Daimler will be coughing up $480 million in payment to settle a dispute with the United Auto Workers union over medical benefits for retired employees at its North American trucks operations, according to documents filed in a federal court in Tennessee.
The German carmaker has agreed to make contributions to a trust to finance a post-retirement health care plan that will support active and recently retired UAW-represented employees, court documents show.
The documents also show that the agreement was inked following a claim made by a group of retirees that the truck unit – divulged to be as Daimler Trucks North America LLC -- illegally cut their benefits.

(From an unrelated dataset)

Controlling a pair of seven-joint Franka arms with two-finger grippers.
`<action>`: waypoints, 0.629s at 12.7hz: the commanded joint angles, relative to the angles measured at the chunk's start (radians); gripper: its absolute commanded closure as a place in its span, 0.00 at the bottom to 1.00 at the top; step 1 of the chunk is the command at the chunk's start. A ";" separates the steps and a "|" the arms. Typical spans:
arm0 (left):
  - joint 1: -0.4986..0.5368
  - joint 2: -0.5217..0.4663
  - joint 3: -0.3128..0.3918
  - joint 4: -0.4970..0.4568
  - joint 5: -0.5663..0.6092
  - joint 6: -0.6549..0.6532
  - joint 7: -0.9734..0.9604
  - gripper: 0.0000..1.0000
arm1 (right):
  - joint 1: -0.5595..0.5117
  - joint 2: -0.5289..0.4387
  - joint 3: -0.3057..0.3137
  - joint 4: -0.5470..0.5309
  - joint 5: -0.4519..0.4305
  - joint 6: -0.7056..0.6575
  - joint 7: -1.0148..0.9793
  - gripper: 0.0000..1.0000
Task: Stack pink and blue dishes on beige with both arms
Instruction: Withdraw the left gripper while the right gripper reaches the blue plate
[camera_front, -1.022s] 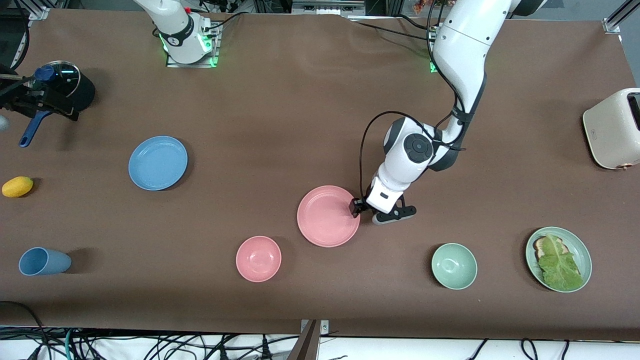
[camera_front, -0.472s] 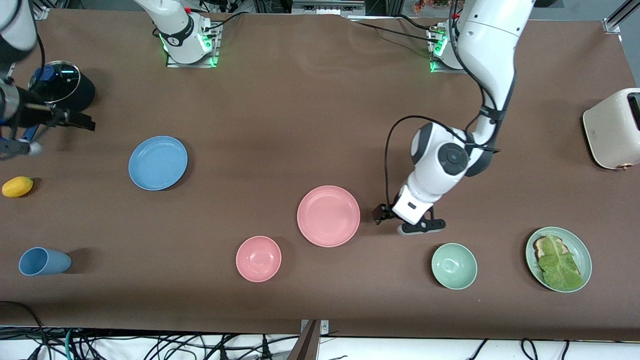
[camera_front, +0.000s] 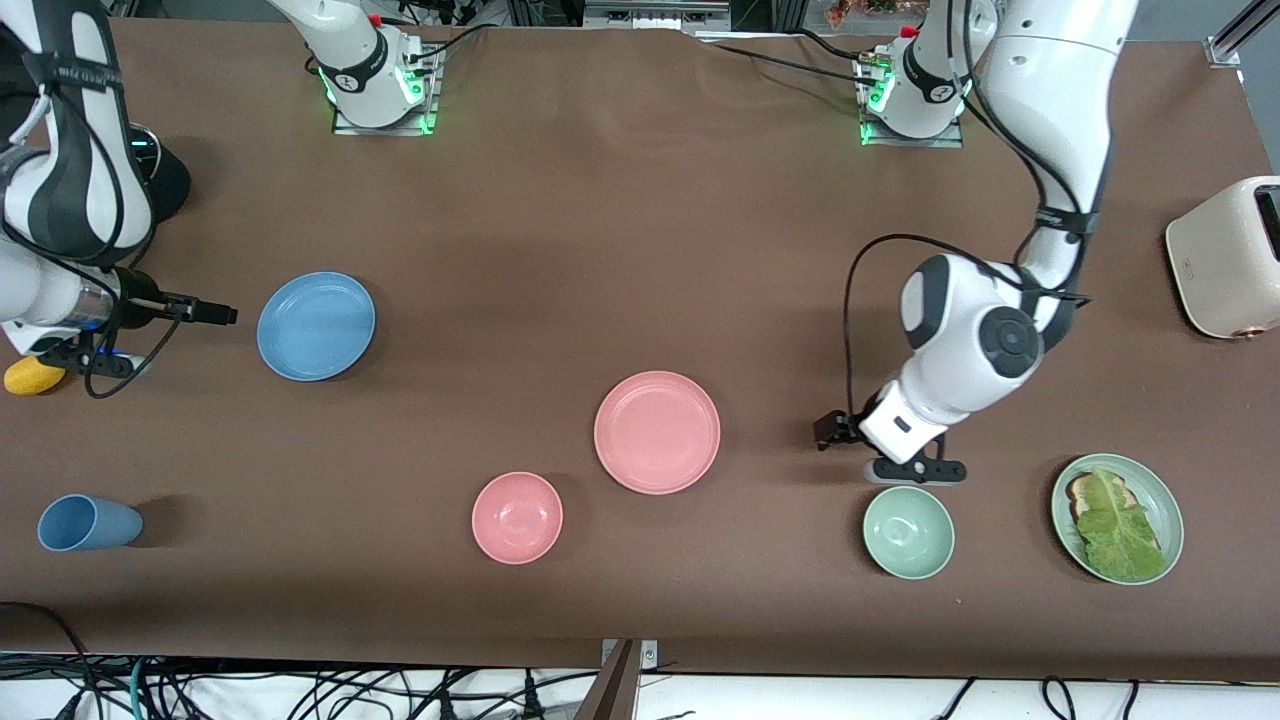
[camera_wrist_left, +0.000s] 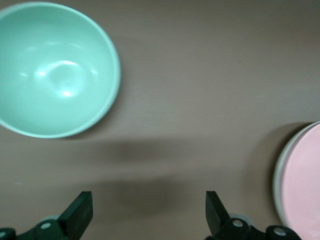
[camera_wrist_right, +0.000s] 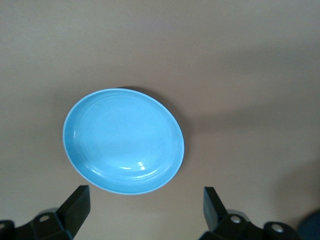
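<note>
A: Where is the left gripper (camera_front: 829, 432), and how do its fingers stand?

B: It hangs over bare table (camera_front: 640, 220) between the pink plate (camera_front: 657, 432) and the green bowl (camera_front: 908, 532). In the left wrist view its two fingers (camera_wrist_left: 80, 212) are spread wide with nothing between them; the bowl (camera_wrist_left: 52, 67) and the plate's rim (camera_wrist_left: 300, 180) show at the edges of that picture.

A: And the right gripper (camera_front: 215, 314)?

B: It is over the table just beside the blue plate (camera_front: 316, 326), toward the right arm's end. Its fingers (camera_wrist_right: 75, 205) are parted too, empty, with the blue plate (camera_wrist_right: 123, 141) ahead of them.

A: Where do the plates lie?

B: Both flat on the table, well apart. The blue plate is farther from the front camera, toward the right arm's end. The pink plate is near the middle, nearer the camera, with a pink bowl (camera_front: 517, 517) just beside it, nearer still.

A: Is a beige plate in view?

B: I cannot find one.

A: What else?

B: A blue cup (camera_front: 85, 522) on its side and a yellow fruit (camera_front: 30, 377) at the right arm's end; a plate of lettuce (camera_front: 1117, 517) and a cream toaster (camera_front: 1225, 258) at the left arm's end.
</note>
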 joint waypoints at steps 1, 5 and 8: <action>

A spokesman for the carmaker referred to its quarterly earnings report that said Daimler Trucks North America LLC and the UAW had signed an agreement over a health care plan as part of a collective bargaining agreement in May. The report said that the cash outflow as a result of the agreement was expected in the fourth quarter of 2014.
The United Automobile Workers (UAW) – formally known as the International Union, United Automobile, Aerospace, and Agricultural Implement Workers of America –is an American labor union that represents workers in the United States, including Puerto Rico, and Canada. It was founded as part of the Congress of Industrial Organizations (CIO) in May 1935.
The UAW experienced rapid growth from 1936 to the 1950s. It was recognized by General Motors and Chrysler in 1937. In 1941, UAW forced Ford to ink a collective bargaining agreement. Nonetheless, the UAW has seen its membership dwindle since the 1970s. Its membership peaked at 1.5 million members in 1979. Nearly three decades later, the UAW only had 540,000 active members in 2006. Membership further dropped to 390,000 active members in 2010, with over than 600,000 retired members covered by pension and medical care plans.
While the UAW has been credited for supporting the auto industry in its revival in the 21st century, it was heavily blamed for partly causing the automotive industry crisis of in 2008 and 2009, as the union had always sought generous benefit packages.
Based in Portland, Oregon, Daimler Trucks North America, LLC is considered as a leading heavy-duty truck manufacturer in North America. It builds and markets commercial vehicles under the Freightliner, Western Star and Thomas Built Buses nameplates. It is a subsidiary of Stuttgart, Germany-based Daimler AG, which divisions include Mercedes-Benz Cars, Mercedes-Benz Vanz, Daimler Trucks, Daimler Buses and Daimler Financial Services.